▶ **TASK GOAL**
Please copy each line from the entries that contains the string "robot".

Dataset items
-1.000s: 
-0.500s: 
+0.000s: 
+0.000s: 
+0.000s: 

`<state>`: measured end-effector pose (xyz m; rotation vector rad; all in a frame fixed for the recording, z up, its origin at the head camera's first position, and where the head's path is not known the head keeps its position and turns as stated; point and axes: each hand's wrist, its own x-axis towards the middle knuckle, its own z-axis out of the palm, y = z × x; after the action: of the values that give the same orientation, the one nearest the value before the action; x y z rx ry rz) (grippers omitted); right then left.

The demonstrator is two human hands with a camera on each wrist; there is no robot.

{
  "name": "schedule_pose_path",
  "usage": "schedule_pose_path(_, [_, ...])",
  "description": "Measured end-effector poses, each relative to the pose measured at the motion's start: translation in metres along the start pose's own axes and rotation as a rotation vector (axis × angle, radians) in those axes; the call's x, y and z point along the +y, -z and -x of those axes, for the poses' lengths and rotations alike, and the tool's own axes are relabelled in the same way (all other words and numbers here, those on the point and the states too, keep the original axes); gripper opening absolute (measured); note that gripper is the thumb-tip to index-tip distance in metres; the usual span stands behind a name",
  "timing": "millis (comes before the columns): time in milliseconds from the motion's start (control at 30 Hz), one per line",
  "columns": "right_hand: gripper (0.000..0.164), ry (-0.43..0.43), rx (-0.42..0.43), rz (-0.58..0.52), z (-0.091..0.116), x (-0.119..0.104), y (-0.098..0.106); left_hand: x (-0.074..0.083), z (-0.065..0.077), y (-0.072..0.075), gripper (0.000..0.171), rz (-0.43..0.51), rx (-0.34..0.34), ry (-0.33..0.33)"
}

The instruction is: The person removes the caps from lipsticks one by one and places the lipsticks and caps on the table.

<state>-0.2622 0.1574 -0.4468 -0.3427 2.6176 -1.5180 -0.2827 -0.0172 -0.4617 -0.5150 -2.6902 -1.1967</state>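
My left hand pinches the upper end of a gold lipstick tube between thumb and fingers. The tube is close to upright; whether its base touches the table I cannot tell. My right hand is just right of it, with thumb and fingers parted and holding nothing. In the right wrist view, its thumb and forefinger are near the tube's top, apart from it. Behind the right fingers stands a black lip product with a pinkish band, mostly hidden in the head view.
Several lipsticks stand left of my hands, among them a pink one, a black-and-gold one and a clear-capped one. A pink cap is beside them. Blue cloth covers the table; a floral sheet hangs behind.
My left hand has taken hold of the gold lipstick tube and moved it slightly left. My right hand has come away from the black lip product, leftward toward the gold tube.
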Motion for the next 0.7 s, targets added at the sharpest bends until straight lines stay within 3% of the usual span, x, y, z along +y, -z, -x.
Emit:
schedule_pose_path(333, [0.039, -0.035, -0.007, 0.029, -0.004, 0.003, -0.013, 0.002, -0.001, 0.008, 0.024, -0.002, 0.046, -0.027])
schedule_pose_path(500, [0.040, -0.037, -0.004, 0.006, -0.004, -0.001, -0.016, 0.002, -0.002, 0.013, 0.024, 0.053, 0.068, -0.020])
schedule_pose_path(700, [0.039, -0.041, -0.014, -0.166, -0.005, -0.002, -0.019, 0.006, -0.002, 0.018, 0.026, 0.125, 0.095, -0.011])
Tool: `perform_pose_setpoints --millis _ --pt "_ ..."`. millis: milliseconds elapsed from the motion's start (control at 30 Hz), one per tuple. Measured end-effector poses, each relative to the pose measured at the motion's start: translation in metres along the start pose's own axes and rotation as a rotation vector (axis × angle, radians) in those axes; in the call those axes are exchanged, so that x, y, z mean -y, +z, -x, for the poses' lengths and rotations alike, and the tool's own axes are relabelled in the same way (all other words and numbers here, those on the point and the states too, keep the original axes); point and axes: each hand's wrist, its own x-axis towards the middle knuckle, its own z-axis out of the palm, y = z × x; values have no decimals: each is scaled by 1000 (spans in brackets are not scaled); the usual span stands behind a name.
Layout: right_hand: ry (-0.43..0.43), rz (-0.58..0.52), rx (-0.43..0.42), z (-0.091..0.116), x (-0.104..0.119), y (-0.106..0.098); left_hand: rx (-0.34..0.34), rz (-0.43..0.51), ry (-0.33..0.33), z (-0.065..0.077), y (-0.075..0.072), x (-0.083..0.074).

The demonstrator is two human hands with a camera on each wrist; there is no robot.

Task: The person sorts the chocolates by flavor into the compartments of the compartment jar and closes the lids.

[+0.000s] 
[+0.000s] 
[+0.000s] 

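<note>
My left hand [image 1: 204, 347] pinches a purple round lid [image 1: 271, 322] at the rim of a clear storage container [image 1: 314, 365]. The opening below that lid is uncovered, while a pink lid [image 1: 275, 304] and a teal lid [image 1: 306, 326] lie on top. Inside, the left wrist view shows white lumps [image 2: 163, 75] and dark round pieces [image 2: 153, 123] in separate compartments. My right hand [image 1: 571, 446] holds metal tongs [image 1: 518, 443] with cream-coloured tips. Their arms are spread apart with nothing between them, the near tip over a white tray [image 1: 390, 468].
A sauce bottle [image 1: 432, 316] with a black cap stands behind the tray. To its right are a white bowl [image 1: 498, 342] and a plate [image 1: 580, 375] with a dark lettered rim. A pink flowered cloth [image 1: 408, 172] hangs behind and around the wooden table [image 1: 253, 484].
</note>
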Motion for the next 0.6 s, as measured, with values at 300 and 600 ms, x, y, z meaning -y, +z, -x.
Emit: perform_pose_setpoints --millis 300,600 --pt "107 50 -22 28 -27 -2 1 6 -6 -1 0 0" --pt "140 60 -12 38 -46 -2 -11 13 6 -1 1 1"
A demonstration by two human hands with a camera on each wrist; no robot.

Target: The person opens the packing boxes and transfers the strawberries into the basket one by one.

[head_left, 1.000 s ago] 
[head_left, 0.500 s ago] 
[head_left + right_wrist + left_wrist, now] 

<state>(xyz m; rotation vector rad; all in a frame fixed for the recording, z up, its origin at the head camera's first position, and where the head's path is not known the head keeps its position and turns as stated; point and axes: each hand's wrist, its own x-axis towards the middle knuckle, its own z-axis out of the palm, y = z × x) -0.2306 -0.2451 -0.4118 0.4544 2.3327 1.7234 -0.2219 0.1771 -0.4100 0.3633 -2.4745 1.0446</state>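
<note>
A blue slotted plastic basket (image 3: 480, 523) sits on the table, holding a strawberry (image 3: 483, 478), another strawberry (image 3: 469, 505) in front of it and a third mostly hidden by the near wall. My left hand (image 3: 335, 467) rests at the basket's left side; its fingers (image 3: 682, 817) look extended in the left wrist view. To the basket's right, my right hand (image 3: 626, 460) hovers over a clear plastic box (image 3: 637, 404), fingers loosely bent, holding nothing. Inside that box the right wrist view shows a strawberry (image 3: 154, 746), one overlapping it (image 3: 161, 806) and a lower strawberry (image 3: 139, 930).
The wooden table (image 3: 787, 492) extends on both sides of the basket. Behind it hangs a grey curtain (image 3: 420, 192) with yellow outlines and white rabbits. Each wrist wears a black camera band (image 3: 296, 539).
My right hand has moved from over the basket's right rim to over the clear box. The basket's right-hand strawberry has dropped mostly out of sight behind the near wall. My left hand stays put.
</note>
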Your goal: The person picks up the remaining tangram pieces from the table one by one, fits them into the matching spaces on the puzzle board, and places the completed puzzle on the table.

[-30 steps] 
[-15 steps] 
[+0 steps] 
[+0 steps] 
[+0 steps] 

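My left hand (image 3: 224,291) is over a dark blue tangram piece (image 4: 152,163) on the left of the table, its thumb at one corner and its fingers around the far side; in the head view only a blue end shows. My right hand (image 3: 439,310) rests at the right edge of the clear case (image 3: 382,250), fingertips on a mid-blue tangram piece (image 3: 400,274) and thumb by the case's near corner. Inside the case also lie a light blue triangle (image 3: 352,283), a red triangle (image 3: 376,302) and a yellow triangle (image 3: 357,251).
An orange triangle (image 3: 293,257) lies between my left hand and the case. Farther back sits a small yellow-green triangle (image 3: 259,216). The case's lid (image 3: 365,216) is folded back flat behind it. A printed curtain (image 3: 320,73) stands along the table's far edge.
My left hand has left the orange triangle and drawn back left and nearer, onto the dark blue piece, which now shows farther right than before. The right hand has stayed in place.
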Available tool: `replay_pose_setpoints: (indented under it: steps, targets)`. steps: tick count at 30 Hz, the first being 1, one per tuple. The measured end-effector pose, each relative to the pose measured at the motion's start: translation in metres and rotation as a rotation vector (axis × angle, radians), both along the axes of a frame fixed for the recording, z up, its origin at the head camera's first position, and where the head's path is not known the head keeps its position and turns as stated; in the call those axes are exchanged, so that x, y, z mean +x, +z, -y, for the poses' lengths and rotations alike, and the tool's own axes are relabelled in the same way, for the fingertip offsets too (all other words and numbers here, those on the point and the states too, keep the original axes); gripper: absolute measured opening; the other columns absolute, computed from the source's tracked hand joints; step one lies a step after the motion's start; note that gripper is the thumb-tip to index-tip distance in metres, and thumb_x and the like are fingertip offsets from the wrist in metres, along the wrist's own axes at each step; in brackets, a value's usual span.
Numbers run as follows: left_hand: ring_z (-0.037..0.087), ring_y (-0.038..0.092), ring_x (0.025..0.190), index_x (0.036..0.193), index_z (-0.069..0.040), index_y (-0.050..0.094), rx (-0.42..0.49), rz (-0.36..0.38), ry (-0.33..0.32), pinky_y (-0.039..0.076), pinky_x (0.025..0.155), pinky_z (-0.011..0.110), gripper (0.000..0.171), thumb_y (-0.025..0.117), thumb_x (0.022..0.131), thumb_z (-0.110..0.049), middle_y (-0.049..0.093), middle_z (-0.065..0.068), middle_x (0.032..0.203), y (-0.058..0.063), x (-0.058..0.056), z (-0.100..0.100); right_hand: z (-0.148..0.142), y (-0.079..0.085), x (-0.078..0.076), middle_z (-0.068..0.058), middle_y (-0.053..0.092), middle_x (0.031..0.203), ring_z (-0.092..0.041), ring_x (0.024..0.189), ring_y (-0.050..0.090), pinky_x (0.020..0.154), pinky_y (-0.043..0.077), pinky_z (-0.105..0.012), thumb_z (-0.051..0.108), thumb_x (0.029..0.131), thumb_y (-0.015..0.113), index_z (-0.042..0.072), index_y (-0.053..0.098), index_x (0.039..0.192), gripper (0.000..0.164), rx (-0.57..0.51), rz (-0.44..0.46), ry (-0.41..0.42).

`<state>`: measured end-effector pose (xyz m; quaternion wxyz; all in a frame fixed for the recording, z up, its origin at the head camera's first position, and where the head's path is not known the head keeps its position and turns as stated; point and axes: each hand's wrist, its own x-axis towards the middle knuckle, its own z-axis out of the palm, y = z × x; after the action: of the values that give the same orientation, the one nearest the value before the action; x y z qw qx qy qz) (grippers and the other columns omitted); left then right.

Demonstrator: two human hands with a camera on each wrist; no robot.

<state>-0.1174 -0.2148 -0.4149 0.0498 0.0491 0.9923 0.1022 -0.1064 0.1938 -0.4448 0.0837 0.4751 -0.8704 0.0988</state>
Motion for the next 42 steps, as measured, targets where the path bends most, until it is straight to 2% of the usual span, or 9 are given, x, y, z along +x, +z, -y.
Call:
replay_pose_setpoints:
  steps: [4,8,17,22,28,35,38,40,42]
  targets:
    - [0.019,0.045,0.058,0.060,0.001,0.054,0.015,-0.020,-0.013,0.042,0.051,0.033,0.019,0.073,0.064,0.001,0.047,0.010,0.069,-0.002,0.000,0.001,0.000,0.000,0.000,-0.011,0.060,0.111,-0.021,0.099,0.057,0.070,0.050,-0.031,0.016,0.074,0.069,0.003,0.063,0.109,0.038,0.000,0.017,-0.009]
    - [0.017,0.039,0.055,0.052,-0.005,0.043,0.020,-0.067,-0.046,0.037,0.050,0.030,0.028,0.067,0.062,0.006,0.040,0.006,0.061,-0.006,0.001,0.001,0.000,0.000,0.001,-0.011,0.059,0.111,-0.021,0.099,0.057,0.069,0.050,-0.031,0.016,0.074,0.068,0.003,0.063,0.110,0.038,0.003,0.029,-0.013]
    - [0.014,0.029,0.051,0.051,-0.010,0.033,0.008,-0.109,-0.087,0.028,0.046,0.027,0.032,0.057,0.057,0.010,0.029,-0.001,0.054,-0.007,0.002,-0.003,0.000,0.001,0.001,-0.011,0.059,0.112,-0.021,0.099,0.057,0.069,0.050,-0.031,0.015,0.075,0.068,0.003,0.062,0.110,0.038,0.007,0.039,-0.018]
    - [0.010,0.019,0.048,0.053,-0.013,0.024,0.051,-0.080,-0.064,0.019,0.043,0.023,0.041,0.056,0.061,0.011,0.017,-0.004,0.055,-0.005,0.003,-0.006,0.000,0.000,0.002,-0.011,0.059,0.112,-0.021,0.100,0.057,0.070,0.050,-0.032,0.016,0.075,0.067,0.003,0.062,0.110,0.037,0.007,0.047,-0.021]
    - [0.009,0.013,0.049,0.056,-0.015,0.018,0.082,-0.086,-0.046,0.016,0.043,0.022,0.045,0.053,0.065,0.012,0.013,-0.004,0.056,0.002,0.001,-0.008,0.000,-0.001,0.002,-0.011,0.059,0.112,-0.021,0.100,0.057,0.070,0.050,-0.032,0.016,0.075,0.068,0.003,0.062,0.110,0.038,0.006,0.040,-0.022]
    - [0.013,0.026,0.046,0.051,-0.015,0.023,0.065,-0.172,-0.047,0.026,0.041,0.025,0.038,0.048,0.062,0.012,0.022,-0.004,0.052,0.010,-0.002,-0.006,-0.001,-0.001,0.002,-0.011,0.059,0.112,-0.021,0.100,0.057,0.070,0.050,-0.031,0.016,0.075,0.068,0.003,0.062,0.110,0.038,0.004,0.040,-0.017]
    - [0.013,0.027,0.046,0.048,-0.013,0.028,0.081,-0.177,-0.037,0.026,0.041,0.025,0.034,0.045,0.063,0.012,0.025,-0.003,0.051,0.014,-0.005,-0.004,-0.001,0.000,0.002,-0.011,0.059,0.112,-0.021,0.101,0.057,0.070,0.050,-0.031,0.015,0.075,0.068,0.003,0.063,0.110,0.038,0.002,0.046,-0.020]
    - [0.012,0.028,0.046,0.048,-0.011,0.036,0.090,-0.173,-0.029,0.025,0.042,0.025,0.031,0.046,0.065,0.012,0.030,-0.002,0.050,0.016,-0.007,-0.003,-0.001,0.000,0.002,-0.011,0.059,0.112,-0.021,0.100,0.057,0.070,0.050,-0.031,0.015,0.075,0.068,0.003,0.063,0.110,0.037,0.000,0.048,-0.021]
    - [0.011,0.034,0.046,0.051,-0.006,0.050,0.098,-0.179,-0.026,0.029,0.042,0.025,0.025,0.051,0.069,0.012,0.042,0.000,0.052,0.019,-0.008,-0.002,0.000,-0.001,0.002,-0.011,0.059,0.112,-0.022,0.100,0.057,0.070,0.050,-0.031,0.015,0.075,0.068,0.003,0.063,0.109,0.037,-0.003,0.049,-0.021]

▶ **EXPECTED ANSWER**
The demonstrator is two human hands with a camera on each wrist; there is no robot.
The demonstrator is two human hands with a camera on each wrist; there is no robot.
A demonstration by two human hands with a camera on each wrist; no robot.
Demonstrator: two human hands with a camera on each wrist; no robot.

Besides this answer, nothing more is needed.